ERIC Number: ED248154
Record Type: RIE
Publication Date: 1984
Reference Count: 0
Peace Is Our Profession: Teaching Nonviolence in the Schools.
Ways in which secondary level humanities teachers can incorporate information and materials on pacifism and nonviolent action into their existing courses are discussed. To improve their abilities to think creatively about how to change the world, students must learn about nonviolence and the strategies used by pacifists in the pursuit of their causes. For example, in U.S. history and American literature classes students can be exposed to the writings of William Penn, George Fox, and John Woolman and can learn about the Quakers' commitment to nonviolent principles. By reading works of and about the abolitionists of the 18th and 19th centuries, students can learn about the tactics used by Elihu Burritt, Sojourner Truth, and others as they worked to end slavery. In addition to the examples from previous centuries, recent U.S. history also teaches the discerning student how nonviolence may be successfully used in resistance to violence and oppression, e.g., the Civilian Conservation Corps of the 1930's, the Peace Corps of the 1960's, and the American civil rights movement.
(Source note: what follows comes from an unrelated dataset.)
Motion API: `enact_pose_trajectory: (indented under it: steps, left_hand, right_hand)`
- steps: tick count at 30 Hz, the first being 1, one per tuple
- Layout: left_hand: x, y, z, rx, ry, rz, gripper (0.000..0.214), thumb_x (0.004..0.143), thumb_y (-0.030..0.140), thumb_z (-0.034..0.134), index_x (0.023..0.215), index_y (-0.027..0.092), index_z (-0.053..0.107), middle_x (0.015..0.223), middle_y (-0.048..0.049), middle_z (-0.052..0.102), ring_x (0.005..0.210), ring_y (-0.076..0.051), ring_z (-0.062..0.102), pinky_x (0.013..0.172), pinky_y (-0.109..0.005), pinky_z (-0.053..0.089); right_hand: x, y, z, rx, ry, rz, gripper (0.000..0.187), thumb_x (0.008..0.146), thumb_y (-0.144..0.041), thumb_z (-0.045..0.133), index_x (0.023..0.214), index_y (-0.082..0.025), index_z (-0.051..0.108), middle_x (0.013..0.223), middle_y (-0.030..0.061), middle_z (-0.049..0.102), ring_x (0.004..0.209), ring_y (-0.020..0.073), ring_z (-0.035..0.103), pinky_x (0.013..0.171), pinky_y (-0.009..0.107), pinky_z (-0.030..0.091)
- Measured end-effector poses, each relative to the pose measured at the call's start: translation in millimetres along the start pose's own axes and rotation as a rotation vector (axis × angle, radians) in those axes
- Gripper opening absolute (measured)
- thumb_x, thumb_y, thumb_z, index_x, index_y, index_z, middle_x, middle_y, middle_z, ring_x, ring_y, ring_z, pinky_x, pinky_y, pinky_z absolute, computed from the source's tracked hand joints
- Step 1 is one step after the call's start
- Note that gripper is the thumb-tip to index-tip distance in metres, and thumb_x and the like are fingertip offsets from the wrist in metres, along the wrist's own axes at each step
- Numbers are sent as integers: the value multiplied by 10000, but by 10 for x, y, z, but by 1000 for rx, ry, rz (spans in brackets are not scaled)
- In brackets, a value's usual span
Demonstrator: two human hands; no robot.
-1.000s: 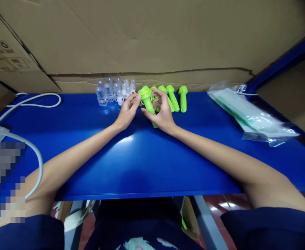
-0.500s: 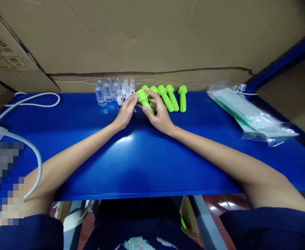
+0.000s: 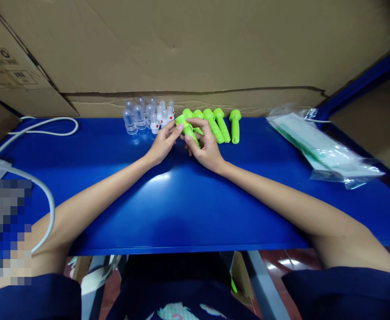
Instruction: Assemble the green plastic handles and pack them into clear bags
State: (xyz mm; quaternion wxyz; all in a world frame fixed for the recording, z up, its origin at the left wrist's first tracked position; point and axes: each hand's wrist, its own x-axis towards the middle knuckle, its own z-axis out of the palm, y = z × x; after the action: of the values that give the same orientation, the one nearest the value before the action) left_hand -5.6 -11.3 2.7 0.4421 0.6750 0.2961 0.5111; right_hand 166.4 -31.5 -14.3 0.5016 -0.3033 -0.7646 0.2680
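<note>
Between both hands, above the blue tabletop, is a lime-green plastic piece shaped like a small flashlight. My left hand is closed on its wide head, the thumb pressed against the near side. My right hand wraps the narrower handle with thumb and fingers. Just behind and to the right lie several more green flashlight-shaped pieces, partly covered by my right hand. Close by my left hand stand small clear caps with white bases and red dots. Larger clear domed plastic containers stand left of these.
A cardboard wall rises behind the table. At the right lies a clear plastic bag with white and green contents. A white cable loops along the left side, near my left forearm.
The held green piece has turned and tipped a little between my hands. My left thumb has shifted further over its head. The pieces on the table stay in place.
</note>
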Motion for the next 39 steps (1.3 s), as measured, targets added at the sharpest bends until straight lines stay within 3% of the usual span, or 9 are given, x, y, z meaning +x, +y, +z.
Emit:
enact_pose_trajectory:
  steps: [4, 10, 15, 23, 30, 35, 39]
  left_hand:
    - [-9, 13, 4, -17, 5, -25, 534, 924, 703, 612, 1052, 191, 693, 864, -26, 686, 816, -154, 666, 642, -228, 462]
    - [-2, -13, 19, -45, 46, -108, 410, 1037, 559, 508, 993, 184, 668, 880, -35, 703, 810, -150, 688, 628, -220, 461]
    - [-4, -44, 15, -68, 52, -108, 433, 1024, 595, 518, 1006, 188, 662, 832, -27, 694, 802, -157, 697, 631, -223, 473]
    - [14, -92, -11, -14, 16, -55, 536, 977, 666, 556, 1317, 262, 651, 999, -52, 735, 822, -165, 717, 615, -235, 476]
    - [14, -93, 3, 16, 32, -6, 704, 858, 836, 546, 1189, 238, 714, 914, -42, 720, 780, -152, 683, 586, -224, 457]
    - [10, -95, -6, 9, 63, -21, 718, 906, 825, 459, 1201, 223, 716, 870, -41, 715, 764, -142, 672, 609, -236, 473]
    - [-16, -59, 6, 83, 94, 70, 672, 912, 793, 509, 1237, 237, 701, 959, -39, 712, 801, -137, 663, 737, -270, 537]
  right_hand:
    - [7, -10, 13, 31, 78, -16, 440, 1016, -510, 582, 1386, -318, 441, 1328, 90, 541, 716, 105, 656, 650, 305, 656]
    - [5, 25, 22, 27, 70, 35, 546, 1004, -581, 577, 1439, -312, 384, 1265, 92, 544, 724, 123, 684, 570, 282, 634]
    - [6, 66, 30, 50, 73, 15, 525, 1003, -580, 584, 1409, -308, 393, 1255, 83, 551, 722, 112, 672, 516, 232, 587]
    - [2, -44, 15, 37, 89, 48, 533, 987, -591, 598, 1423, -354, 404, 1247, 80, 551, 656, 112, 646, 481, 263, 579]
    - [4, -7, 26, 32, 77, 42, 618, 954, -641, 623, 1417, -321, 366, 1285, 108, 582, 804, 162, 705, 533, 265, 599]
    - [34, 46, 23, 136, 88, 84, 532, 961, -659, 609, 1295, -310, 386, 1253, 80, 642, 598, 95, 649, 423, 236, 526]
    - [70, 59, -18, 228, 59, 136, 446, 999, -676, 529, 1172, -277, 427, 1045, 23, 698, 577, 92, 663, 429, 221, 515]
A brief bibliography of relevant publications and a list of nonviolent organizations and resources are included in the appendices. (RM)
Publication Type: Opinion Papers
Education Level: N/A
Audience: Teachers; Practitioners
Sponsor: National Endowment for the Humanities (NFAH), Washington, DC.
Authoring Institution: N/A
Identifiers: Abolitionism; Gandhi (Mahatma); Nonviolence; Pacifism; Quakers
Note: Research also supported by the Joseph Klingenstein Foundation.